The Integrity Council for the Voluntary Carbon Market (ICVCM) has approved a fresh set of carbon crediting methodologies, further widening the scope of activities eligible for its Core Carbon Principles (CCP) label. The decision follows its approval of three biochar methodologies in July.
Among the latest approvals are new engineered Carbon Dioxide Removal (CDR) approaches, alongside methodologies for Improved Forest Management (IFM) and Afforestation, Reforestation and Revegetation (ARR). Engineered CDR, which uses purpose-built technologies to capture carbon dioxide directly from the atmosphere, currently accounts for less than 1% of issued volumes in the voluntary carbon market. However, forward sales in this category are significant, and the market share is expected to expand rapidly in the coming years. Both the UK and EU are considering the integration of CDR credits into their Emissions Trading Schemes within the next five years.
Durable CDR projects are also proving crucial for the Global South, with three of the five largest supplier projects located there. The newly approved methodologies now eligible to generate CCP-labelled credits include:
- Gold Standard – Carbon Sequestration through Accelerated Carbonation of Concrete Aggregate (v1.0), subject to compliance with conditions on baseline carbonation and the use of Direct Air Capture or biogenic carbon dioxide sources.

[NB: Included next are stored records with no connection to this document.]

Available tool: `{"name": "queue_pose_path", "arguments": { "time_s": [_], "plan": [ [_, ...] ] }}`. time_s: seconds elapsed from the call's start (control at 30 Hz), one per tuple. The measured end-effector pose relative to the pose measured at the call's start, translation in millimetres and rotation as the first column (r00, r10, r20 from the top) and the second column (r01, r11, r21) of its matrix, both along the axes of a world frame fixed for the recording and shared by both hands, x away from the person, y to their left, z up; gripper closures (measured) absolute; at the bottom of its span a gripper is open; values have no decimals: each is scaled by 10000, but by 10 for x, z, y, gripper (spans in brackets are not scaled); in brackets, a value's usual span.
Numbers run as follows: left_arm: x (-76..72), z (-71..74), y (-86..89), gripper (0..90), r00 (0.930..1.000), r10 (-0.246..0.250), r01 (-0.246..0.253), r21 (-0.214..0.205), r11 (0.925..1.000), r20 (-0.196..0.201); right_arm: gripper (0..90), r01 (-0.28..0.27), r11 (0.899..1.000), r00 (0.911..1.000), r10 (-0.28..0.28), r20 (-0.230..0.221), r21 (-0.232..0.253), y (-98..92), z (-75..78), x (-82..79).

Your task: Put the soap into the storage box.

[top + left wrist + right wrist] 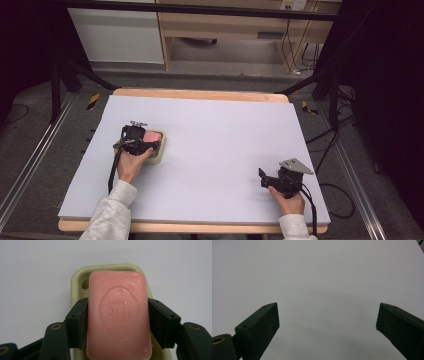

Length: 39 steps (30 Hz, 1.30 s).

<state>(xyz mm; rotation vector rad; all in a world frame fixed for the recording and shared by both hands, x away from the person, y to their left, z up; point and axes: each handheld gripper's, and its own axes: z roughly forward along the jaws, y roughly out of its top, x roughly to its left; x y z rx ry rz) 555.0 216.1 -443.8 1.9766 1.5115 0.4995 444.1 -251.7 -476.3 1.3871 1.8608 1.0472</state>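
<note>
Your left tool [117, 317] was clamped across the long sides of the pink soap [119, 315] over its dish [77, 280], a firm, likely slick bar best squeezed mid-length, while your right tool [327, 325] hung released above the surface [225, 130].

This looks like a lab or a test room made for recording, not a home. In the centre of the high view stands a wooden desk [200, 94] covered with a plain pale sheet [215, 150]. Black frame bars [200, 9] and legs stand around it, with dark curtains [390, 75] at the left and right edges. Cables [330, 145] lie on the grey floor at right. At the top, light wooden furniture [225, 25] stands behind.
</note>
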Motion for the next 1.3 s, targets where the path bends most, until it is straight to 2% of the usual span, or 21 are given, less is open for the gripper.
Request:
{"name": "queue_pose_path", "arguments": {
  "time_s": [0.27,0.63,0.77,0.97,1.3],
  "plan": [
    [6,-14,-14,369,10000,-12,11,146,9999,39,51,4,10000,10000,-4,-15,14,4,1,-1],
    [-1,-27,-23,367,10000,6,-6,126,9999,19,51,-9,10000,10000,9,8,-5,4,1,0],
    [-26,12,-5,361,9996,-79,80,-56,10000,256,51,-24,10000,10000,24,6,-1,6,0,1],
    [-117,125,46,286,9970,-335,344,-119,9993,700,51,-10,10000,10000,10,30,10,5,2,-1],
    [-338,226,142,259,9875,-930,1044,-862,9908,1276,51,71,10000,10000,-71,66,38,-8,11,-3]
  ]
}}
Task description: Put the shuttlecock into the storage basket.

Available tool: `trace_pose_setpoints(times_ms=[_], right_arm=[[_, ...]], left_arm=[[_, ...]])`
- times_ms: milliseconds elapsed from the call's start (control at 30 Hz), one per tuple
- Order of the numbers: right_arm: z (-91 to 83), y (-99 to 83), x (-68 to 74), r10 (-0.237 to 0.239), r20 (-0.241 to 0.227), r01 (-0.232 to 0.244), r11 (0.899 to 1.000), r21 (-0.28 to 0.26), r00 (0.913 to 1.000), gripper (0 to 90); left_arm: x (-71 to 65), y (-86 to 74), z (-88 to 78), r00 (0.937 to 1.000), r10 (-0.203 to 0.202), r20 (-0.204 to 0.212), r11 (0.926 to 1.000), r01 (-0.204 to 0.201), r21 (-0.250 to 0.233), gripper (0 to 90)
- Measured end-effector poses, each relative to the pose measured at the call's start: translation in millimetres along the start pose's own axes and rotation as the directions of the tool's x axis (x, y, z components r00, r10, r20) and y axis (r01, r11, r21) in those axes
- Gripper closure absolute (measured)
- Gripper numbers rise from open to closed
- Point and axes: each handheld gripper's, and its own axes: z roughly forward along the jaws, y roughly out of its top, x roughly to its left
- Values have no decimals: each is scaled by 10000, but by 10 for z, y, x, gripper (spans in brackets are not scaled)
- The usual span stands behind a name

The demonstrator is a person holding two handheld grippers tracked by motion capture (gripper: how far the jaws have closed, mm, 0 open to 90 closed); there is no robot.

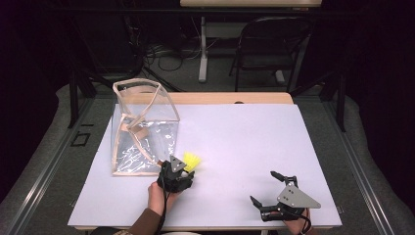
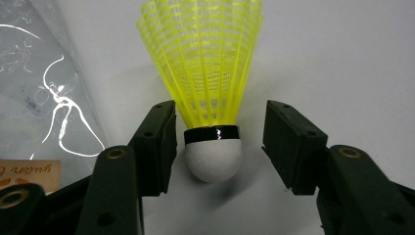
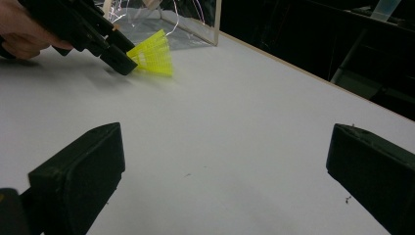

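The right gripper (image 1: pixel 268 188) sits at the near right of the desk (image 1: pixel 254 142), held by a hand at the desk's near edge. Its fingers (image 3: pixel 78 176) stand wide apart with nothing between them, above bare white surface.

The left gripper (image 1: pixel 177 172) is at near centre-left, held by a hand (image 1: pixel 159 195) with a brown sleeve. Its fingers (image 2: pixel 156 147) are partly closed around the shuttlecock (image 2: pixel 210 93). In the left gripper view the left finger lies against, or just beside, the black band and white cork. The right finger stands clear of the cork, with a visible gap. Firm contact on the left side cannot be confirmed from this view. The grip is therefore not closed on the shuttlecock.

The shuttlecock lies on the desk between the left fingers. Its white cork points toward the gripper. Its yellow skirt fans away from the gripper, toward the far right in the high view.

Just beyond and to the left stands a clear bag (image 1: pixel 142 127) with tan edging. It rests on the far left part of the desk, near the shuttlecock but apart from it.

Beyond the desk, a chair (image 1: pixel 266 44) stands on the floor.
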Motion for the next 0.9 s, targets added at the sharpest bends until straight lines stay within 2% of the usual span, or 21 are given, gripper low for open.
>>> trace_pose_setpoints(times_ms=[33, 367, 533, 900], right_arm=[[0, 0, 0, -8, 4, 8, 10000, 15, 10000, 4], [-1, 1, 4, -22, 41, 22, 10000, 8, 10000, 10], [-1, 1, 4, -30, 56, 30, 10000, 16, 10000, 10], [-3, 0, 2, -28, 70, 28, 10000, 11, 10000, 10]], left_arm=[[-3, -7, -1, 9999, -156, -34, 9998, 155, -81, 515], [4, -53, 19, 9990, -457, 28, 9989, 457, -121, 643], [22, -63, 18, 9978, -647, 165, 9976, 650, -222, 648], [58, -64, -30, 9972, -680, 296, 9966, 693, -456, 649]])
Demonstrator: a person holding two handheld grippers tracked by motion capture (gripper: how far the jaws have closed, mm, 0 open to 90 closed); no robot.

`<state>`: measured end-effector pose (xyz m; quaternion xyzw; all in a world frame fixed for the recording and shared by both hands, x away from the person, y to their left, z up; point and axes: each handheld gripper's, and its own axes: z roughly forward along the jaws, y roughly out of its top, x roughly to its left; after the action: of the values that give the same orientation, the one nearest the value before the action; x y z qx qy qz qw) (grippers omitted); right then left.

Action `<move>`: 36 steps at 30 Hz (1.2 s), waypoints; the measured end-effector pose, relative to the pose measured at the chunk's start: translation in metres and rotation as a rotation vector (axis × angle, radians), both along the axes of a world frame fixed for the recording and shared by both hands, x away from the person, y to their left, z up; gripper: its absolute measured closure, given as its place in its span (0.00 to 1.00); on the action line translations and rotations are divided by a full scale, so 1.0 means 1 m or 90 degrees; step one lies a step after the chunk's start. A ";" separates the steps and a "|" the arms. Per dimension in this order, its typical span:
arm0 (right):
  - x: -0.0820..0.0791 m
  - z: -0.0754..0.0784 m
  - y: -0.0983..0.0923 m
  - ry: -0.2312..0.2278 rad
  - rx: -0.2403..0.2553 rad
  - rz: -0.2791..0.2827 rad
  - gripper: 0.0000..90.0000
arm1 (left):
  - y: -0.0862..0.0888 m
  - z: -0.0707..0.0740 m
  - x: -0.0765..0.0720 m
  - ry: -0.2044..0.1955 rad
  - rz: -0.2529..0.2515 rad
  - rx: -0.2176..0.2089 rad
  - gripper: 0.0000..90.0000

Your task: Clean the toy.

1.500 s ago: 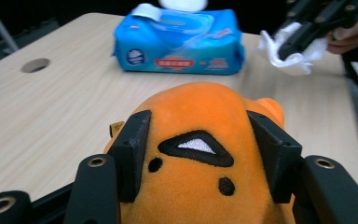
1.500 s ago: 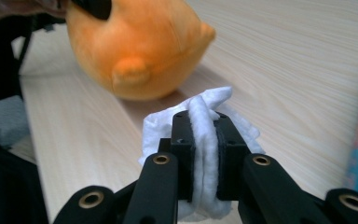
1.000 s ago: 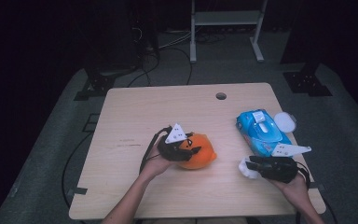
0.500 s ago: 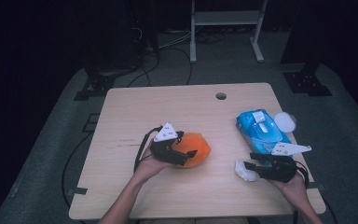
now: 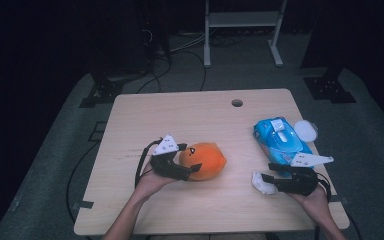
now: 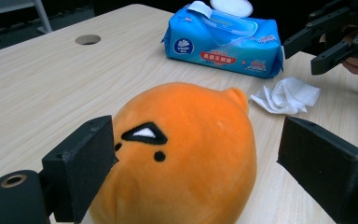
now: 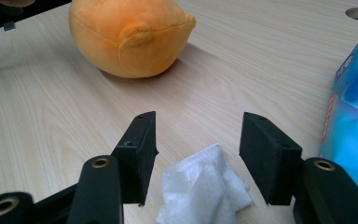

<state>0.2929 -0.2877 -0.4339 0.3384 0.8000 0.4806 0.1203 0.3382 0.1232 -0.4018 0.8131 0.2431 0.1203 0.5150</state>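
On the surface (image 5: 180,120) I see my left tool (image 5: 189,159) set around the near-left side of the orange plush toy (image 5: 207,160). Its jaws have just been opening and now stand wide: in the left gripper view the toy (image 6: 186,154) sits between them, the left jaw just at its cheek, the right jaw clear of it. The toy rests on the surface near the middle, not lifted.

My right tool (image 5: 265,178) lies low at the near right, jaws half apart and just lately opening, with the crumpled white tissue (image 5: 261,183) on the surface between them; in the right gripper view the tissue (image 7: 205,191) is touched by neither pad.

Just beyond that tool lies a blue pack of wipes (image 5: 281,141), with a round white lid (image 5: 305,130) at its far right corner. A round hole (image 5: 237,103) is cut in the surface near the far edge.

The left tool covers the toy's near-left flank from above. The right gripper view cuts off the pack (image 7: 354,121) at its right edge and the tissue at the bottom. The floor beyond the surface is dark; I make out cables and a white frame (image 5: 240,30) there, little else.
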 end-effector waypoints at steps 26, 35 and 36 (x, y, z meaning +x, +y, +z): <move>0.000 -0.001 0.000 -0.001 -0.004 0.002 0.47 | 0.025 -0.008 -0.015 0.014 0.024 -0.004 0.11; 0.000 -0.001 0.000 0.000 -0.003 0.002 0.46 | 0.036 -0.010 -0.020 0.017 0.040 -0.009 0.11; 0.000 -0.001 0.000 0.000 -0.004 0.003 0.46 | 0.037 -0.011 -0.021 0.018 0.040 -0.007 0.11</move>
<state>0.2925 -0.2873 -0.4349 0.3362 0.8023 0.4782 0.1207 0.3176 0.1605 -0.4127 0.8038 0.2768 0.1234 0.5119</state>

- Isometric – Biomass Geological Storage (v1.0–1.1), Bio-oil Geological Storage (v1.0–1.1), Subsurface Biomass Carbon Removal and Storage (v1.0), Biogenic Carbon Capture and Storage (v1.1), and Direct Air Capture (v1.1).
So far, only around 30,000 credits have been issued across these methodologies. However, market potential is considerable, with 24 projects registered under Isometric methodologies expected to generate more than 3.2 million credits annually, and 15 projects under the Gold Standard methodology expected to deliver around 9,000 credits annually in the coming years.
The ICVCM has also confirmed that the CAR Mexico Forest Protocol v3 and VM0047 v1.1 have attained CCP-Approved status. CAR Mexico Forest Protocol v3 had previously been granted conditional approval pending revisions to its leakage accounting rules. These have now been addressed through an Errata and Clarification document, allowing projects to replace the previous 20% flat leakage rate with a variable market leakage rate of up to 40%, consistent with the latest research (Pan et al., 2020). The Integrity Council has therefore upgraded the methodology to full approval, with conditions requiring a minimum 40-year permanence commitment and a leakage rate based on cumulative harvest comparisons. To date, 8.1 million credits have been issued under this IFM methodology, though the share qualifying for CCP labelling remains unconfirmed.
Meanwhile, VM0047 v1.1, published in May 2025 as a minor update to VM0047 v1 (approved in December 2024), introduces provisions for project activities on forested lands not managed for wood products, expands the use of remote sensing to estimate woody biomass, and requires GPS coordinates or physical markers to identify trees. No credits have yet been issued under either version. However, two projects are registered under v1, with a further 52 in earlier stages, expected to generate 6.5 million credits annually. Eleven projects are in the pipeline under v1.1, anticipated to produce around 3 million credits annually.
Annette Nazareth, Chair of the Integrity Council, said: “We are pleased to announce these new approvals for methodologies in a variety of emissions reductions and removals categories. The science is clear that both reductions and removals are critical to effective climate action. These latest approvals will open up new options for integrity-focused buyers to broaden their portfolios of carbon credits across a range of high-impact categories.”